=== Exercise directions ===
Report how many lines below include "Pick", giving the figure alone.

.....

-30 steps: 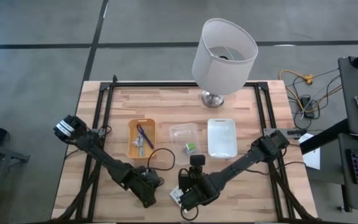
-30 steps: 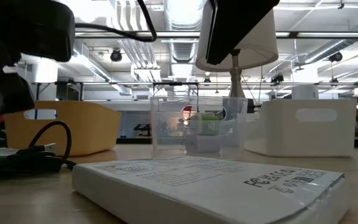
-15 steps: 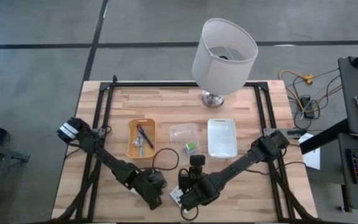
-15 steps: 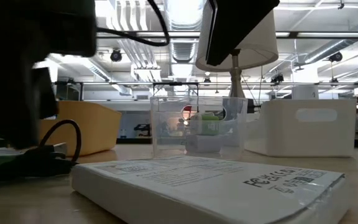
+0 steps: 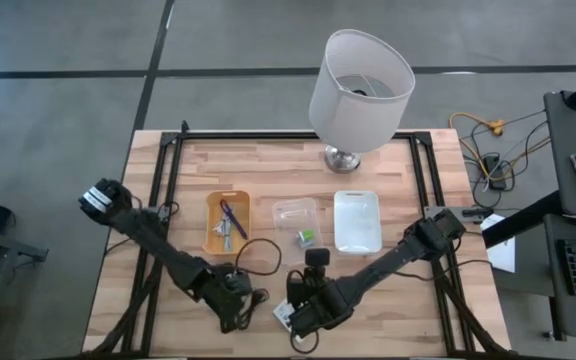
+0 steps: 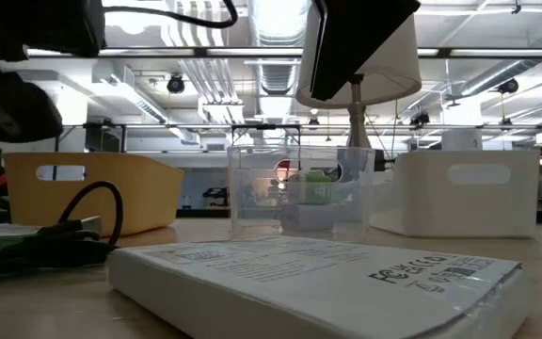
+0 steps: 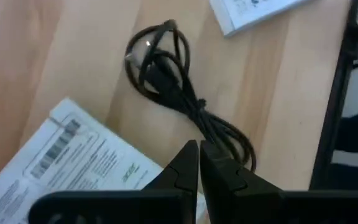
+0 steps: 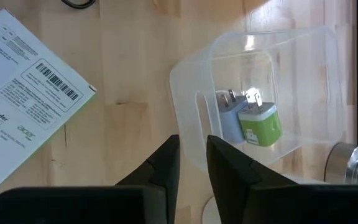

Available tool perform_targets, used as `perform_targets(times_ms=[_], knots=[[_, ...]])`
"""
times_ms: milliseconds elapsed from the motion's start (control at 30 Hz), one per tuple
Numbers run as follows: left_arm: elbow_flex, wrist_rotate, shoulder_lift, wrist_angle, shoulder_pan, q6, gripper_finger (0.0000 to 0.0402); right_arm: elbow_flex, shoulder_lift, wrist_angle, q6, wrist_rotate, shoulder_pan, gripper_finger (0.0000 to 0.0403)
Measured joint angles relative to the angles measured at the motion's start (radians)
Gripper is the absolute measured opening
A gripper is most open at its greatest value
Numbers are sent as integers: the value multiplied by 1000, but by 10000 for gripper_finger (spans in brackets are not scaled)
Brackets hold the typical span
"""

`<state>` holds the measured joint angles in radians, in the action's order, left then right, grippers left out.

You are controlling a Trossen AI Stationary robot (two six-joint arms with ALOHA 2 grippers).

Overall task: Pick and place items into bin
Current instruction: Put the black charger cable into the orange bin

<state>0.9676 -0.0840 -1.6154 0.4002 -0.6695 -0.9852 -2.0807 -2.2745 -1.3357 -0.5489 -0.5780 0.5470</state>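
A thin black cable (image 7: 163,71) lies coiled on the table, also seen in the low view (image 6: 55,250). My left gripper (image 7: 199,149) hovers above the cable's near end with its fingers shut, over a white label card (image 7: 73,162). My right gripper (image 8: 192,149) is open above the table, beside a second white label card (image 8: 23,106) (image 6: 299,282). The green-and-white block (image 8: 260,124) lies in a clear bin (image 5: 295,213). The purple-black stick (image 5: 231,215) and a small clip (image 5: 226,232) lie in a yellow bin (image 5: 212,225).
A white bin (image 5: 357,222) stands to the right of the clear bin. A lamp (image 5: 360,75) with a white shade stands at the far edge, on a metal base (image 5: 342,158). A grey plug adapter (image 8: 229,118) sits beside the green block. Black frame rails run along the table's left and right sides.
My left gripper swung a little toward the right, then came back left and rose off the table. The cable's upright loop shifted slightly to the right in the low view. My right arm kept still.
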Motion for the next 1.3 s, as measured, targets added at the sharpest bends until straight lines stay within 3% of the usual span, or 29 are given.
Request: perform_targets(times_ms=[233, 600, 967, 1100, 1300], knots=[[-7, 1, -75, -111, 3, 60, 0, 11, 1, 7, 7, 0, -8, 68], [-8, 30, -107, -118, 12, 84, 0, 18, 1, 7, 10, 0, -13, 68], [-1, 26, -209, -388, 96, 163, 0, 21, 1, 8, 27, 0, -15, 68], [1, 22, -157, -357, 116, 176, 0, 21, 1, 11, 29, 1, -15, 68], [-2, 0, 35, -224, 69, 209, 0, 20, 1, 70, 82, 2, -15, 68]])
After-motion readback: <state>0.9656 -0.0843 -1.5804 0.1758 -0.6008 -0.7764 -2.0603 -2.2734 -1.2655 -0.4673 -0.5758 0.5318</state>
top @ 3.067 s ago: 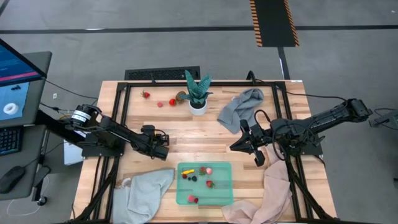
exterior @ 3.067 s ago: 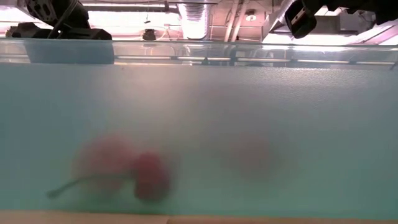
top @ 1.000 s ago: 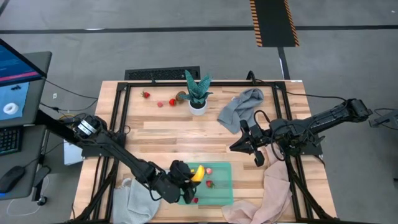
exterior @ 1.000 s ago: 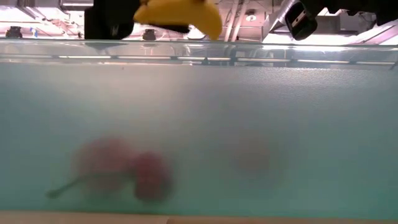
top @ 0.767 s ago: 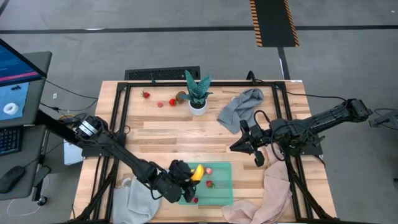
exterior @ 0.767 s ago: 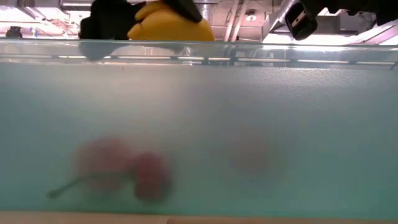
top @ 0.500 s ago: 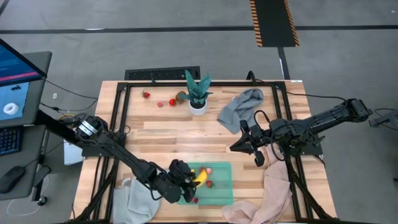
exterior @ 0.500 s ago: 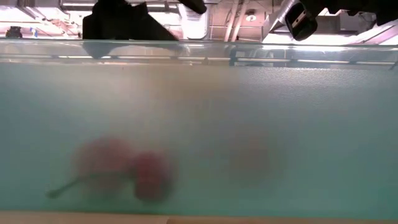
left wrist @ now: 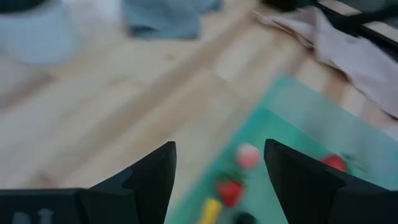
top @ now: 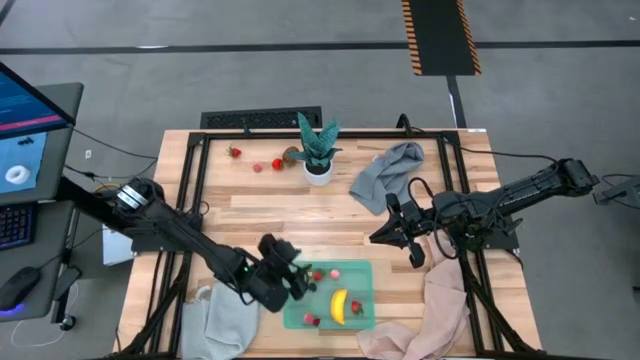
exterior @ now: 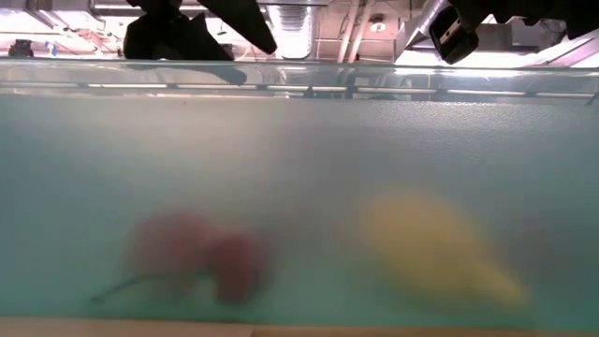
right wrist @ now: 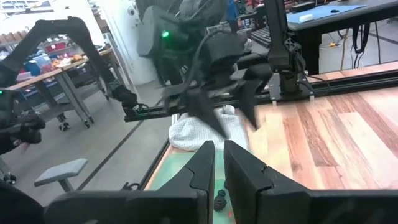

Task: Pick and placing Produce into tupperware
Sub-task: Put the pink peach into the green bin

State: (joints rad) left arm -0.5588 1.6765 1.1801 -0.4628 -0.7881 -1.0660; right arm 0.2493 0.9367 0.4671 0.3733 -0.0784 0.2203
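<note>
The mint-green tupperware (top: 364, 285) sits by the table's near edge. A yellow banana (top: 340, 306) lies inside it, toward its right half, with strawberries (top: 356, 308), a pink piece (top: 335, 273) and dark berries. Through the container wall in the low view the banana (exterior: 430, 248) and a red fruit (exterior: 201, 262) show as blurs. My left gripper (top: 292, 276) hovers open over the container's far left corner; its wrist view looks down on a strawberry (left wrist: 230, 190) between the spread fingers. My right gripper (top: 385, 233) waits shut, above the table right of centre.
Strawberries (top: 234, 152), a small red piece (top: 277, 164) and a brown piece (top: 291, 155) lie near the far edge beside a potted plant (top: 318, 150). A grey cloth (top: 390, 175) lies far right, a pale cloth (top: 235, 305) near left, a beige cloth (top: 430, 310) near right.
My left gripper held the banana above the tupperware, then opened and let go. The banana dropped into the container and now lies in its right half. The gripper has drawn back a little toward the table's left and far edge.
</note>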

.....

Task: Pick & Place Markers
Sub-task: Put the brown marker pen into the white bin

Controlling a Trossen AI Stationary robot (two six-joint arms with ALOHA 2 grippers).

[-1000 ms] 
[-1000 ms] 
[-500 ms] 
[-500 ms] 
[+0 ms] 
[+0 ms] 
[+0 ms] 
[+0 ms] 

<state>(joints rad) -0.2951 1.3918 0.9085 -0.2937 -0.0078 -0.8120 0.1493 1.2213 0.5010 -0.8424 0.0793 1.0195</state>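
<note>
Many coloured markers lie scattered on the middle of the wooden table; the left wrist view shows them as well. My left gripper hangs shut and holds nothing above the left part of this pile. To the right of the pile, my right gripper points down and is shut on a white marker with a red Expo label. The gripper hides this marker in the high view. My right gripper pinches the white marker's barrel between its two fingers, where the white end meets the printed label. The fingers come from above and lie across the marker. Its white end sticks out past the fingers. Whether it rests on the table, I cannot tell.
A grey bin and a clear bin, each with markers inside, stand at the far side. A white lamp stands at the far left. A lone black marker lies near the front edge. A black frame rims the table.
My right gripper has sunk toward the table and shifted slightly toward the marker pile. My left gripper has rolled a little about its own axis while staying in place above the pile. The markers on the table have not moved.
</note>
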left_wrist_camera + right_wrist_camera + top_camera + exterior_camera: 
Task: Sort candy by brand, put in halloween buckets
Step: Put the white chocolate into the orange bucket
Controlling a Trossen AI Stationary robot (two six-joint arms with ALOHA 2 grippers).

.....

=== Written reply ===
3